The immunomodulatory benzodiazepine Bz-423 inhibits B-cell proliferation by targeting c-myc protein for rapid and specific degradation

Abstract

Myc proteins regulate cell growth and are oncogenic in many cancers. Although these proteins are validated molecular anticancer targets, new therapies aimed at modulating myc have yet to emerge. A benzodiazepine (Bz-423) that was discovered in efforts to find new drugs for lupus was found recently to have antiproliferative effects on Burkitt's lymphoma cells. We now show that the basis for the antiproliferative effects of Bz-423 is the rapid and specific depletion of c-myc protein, which is coupled to growth-suppressing effects on key regulators of proliferation and cell cycle progression. c-Myc is depleted as a result of signals coupled to Bz-423 binding its molecular target, the oligomycin sensitivity-conferring protein subunit of the mitochondrial F(1)F(o)-ATPase.

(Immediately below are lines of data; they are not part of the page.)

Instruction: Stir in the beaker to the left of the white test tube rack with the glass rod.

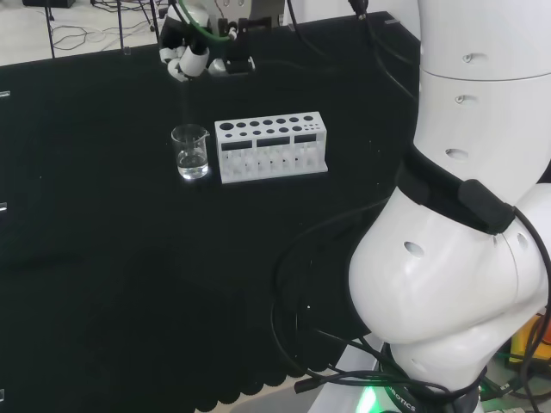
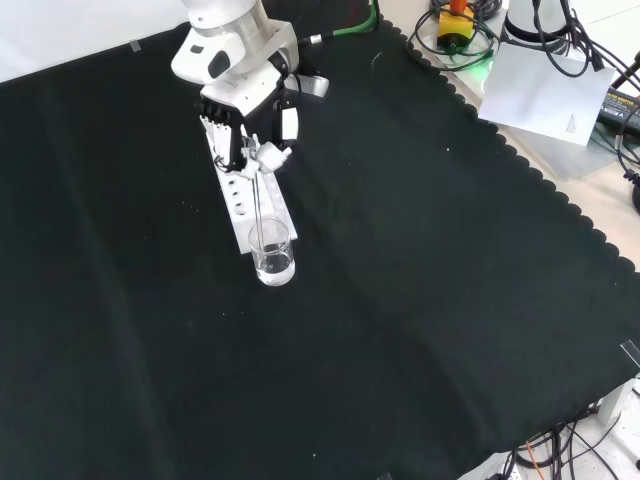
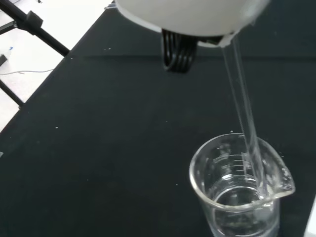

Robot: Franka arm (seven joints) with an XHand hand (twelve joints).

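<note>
Head view, upper left: hand [image 1: 191,57] with fingers curled round the glass rod [image 1: 184,112], held nearly upright. Just below, left of centre: beaker [image 1: 190,152] holding clear liquid, rod tip dipped inside. Immediately right of the beaker: white test tube rack [image 1: 272,147] on the black cloth [image 1: 129,284].

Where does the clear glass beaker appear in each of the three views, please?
Head view: the clear glass beaker stands left of centre, beside the left end of the white test tube rack.
Front view: beaker at the rack's near end.
Wrist view: beaker close up, thin glass rod dipping in.
Shared landmark: the rack.
</note>
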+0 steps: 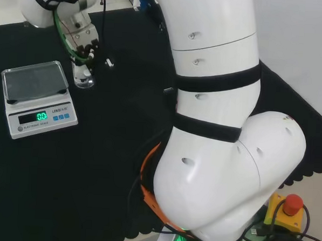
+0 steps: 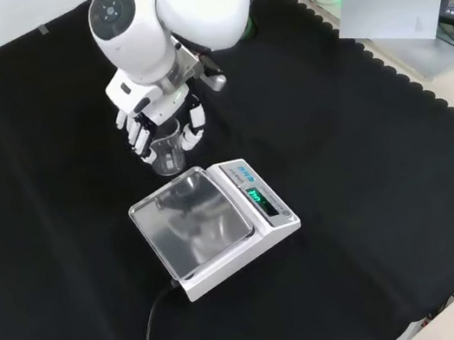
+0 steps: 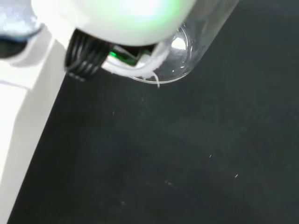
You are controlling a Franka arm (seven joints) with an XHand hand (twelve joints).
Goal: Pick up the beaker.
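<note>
Beaker of clear glass [image 2: 167,151], likely light, slick and fragile, stands just beside the white scale [image 2: 216,225]; the black-and-white hand [image 2: 157,114] curls its fingers round its wall, mid-height.

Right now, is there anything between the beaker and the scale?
No. In the front view only a narrow strip of bare black cloth separates the beaker, held in the hand, from the scale.
</note>
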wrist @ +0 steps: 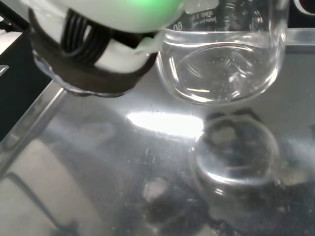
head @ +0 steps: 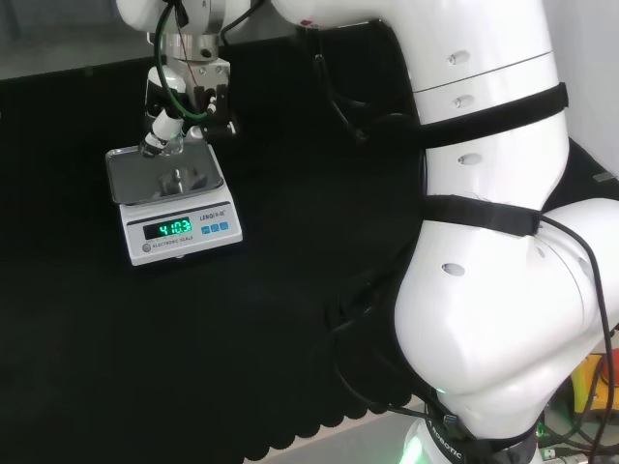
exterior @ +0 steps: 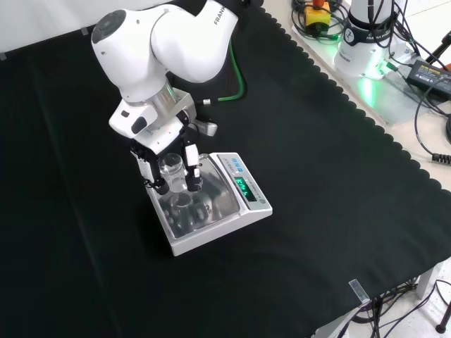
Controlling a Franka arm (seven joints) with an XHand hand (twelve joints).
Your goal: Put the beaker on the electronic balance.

Bz-423 inhibits F(1)F(o)-ATPase activity, blocking respiratory chain function and generating superoxide, which at growth-inhibiting concentrations triggers proteasomal degradation of c-myc. Bz-423-induced c-myc degradation is independent of glycogen synthase kinase but is substantially blocked by mutation of the phosphosensitive residue threonine 58, which when phosphorylated targets c-myc for ubiquitination and subsequent proteasomal degradation. Collectively, this work describes a new lead compound, with drug-like properties, which regulates c-myc by a novel molecular mechanism that may be therapeutically useful.